RFR: 8371649: ZGC: AArch64: redundant OrderAccess::fence in ZBarrierSetAssembler::patch_barrier_relocation

Evgeny Astigeevich eastigeevich at openjdk.org
Thu Nov 13 11:59:55 UTC 2025


On Wed, 12 Nov 2025 22:22:29 GMT, Erik Österlund <eosterlund at openjdk.org> wrote:

>> Hi Erik (@fisk),
>> Could you also please take a look, just in case the fence was intentionally put there?
>
>> Hi Erik (@fisk),
>> 
>> Could you also please take a look, just in case the fence was intentionally put there?
> 
> The way I look at it, the fence was there for hardware that is unsophisticated enough to require manual cache flushing instead of having cache coherency that understands instruction edits, and at the same time has unsophisticated enough fences that are not speculated across such that the buffered store hits the cache before invalidating the cache, and not after, which would be awkward.
> 
> It is certainly possible that in practice the cache invalidation facilities also do the right level of fencing. So this is mostly just defensive programming.
> 
> If I flip the question around - how confident do you feel on a scale from 1 to 10 that the cache invalidation mechanism guarantees across all implementations, that the preceding store is flushed out to the caches before the cache is flushed? This is an area of the code where I don't want to take chances and slip unless we feel a high level of confidence.

@fisk:
> The way I look at it, the fence was there for hardware that is unsophisticated enough to require manual cache flushing instead of having cache coherency that understands instruction edits, and at the same time has unsophisticated enough fences that are not speculated across such that the buffered store hits the cache before invalidating the cache, and not after, which would be awkward.

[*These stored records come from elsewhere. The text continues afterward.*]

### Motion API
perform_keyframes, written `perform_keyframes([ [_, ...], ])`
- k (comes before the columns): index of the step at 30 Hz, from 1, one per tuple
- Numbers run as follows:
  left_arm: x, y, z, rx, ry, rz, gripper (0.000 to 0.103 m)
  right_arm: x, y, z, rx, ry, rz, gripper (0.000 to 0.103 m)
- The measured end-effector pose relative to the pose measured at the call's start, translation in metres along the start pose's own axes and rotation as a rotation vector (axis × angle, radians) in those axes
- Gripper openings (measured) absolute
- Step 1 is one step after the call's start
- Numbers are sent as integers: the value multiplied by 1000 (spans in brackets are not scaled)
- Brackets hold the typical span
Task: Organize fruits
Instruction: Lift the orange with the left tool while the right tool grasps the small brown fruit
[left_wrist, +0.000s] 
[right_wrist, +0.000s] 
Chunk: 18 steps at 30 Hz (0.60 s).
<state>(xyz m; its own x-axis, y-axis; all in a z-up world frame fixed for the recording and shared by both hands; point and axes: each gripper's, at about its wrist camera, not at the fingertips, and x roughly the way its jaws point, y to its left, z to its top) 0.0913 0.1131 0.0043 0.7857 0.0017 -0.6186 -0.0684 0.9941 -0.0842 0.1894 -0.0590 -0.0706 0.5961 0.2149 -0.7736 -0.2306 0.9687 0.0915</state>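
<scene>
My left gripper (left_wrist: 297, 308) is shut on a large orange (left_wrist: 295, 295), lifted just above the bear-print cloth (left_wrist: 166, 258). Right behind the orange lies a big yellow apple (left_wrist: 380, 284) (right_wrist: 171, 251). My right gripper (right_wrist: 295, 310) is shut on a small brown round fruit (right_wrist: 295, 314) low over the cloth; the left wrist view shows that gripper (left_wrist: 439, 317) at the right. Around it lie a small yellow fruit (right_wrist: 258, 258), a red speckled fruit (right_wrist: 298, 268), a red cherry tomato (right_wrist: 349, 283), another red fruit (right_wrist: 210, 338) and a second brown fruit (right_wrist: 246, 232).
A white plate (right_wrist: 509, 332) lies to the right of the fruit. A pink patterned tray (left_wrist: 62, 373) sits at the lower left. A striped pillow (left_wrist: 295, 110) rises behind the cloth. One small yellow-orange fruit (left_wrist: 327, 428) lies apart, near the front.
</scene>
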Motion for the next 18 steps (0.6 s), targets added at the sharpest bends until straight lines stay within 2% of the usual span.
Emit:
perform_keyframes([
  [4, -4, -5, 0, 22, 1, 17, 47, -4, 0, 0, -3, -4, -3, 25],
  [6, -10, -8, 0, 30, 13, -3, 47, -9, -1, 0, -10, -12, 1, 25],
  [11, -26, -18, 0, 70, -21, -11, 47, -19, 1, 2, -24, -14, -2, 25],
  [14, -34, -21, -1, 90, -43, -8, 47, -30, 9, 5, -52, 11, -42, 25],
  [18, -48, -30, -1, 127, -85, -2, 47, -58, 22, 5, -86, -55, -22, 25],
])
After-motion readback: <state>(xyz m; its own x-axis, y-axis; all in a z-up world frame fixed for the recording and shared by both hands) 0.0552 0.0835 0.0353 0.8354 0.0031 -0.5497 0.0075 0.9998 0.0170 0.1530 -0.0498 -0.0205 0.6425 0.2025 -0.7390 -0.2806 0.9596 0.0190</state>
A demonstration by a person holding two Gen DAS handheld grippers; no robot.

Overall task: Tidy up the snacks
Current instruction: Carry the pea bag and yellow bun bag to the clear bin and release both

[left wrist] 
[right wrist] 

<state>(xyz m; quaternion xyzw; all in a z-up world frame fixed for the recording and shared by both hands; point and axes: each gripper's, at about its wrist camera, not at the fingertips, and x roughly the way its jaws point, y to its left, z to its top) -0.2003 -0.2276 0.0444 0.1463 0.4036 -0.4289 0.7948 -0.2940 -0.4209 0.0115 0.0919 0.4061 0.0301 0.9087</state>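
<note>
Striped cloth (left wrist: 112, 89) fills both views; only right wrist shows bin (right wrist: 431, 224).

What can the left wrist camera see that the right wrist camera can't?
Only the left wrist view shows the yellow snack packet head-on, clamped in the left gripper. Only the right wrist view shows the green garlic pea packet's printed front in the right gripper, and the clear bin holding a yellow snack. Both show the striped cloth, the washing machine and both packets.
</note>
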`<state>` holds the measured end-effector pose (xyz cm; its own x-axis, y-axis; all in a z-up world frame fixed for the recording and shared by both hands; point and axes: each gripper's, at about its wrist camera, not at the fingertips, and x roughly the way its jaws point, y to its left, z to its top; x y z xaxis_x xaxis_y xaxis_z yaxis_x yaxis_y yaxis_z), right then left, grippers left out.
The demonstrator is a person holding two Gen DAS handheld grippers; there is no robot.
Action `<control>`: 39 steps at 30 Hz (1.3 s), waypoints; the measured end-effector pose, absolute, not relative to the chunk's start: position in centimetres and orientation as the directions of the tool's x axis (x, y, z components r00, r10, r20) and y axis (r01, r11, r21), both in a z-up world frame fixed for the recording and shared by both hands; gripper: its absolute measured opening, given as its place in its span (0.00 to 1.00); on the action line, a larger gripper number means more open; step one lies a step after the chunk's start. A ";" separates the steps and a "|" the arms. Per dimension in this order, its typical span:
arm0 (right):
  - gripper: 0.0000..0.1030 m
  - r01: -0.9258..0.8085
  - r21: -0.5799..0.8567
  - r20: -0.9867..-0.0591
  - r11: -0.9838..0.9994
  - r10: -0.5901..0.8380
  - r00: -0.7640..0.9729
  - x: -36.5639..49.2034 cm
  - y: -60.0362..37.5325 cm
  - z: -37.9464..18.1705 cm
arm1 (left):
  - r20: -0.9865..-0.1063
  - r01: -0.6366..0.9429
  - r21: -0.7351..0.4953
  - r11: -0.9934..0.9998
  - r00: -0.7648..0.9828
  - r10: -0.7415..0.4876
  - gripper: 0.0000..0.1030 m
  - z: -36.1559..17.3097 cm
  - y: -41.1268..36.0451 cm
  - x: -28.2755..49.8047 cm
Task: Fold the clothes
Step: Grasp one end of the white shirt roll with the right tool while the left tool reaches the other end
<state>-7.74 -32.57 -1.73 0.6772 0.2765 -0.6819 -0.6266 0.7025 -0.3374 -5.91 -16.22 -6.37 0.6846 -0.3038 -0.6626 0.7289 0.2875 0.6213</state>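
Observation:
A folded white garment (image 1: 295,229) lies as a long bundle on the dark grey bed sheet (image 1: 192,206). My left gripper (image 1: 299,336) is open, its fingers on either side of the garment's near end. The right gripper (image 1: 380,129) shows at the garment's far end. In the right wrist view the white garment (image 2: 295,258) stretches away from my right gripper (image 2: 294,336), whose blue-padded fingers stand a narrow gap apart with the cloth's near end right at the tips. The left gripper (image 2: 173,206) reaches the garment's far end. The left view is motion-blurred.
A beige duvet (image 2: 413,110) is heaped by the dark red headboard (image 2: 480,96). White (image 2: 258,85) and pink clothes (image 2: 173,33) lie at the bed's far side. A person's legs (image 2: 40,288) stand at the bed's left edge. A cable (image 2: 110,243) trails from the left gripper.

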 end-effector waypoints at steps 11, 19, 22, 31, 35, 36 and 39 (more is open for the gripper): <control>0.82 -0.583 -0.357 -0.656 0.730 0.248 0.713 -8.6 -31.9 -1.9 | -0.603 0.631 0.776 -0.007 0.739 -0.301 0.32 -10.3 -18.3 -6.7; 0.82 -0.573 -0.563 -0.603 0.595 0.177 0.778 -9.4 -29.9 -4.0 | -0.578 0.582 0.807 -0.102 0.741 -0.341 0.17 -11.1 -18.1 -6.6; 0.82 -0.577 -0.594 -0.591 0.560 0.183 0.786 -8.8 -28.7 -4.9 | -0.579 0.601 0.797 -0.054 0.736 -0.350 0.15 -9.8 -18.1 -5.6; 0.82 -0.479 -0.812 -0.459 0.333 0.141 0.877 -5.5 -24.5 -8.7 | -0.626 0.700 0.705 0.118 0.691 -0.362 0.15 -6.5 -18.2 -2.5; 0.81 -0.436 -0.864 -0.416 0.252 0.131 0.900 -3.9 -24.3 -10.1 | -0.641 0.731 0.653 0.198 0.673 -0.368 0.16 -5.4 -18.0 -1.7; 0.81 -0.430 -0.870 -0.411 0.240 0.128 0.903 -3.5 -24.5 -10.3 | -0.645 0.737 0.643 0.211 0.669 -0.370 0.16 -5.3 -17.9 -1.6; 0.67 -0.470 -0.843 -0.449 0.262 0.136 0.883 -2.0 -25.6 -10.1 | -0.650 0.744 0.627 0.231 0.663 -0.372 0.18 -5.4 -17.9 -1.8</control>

Such hardware would violate Arm ARM:
- B2.3 Ordering requirements defined by the formal concurrency model: Same-Cache-Line-ordered-before.
- B2.7.4.2 Synchronization and coherency issues between data and instruction accesses.

Yes, it might be a bug in hardware. Neoverse-N1 errata 1542419 is a good example.
In such a case, this bug should be handled inside `ICache`, if possible. If not possible, there should be something explaining why it's not in `ICache`.

> It is certainly possible that in practice the cache invalidation facilities also do the right level of fencing. So this is mostly just defensive programming.

The issue is that we don't have this fence at other places, where `ICache::invalidate` are used. A reasonable question would be: why don't we use it there?

> If I flip the question around - how confident do you feel on a scale from 1 to 10 that the cache invalidation mechanism guarantees across all implementations, that the preceding store is flushed out to the caches before the cache is flushed? 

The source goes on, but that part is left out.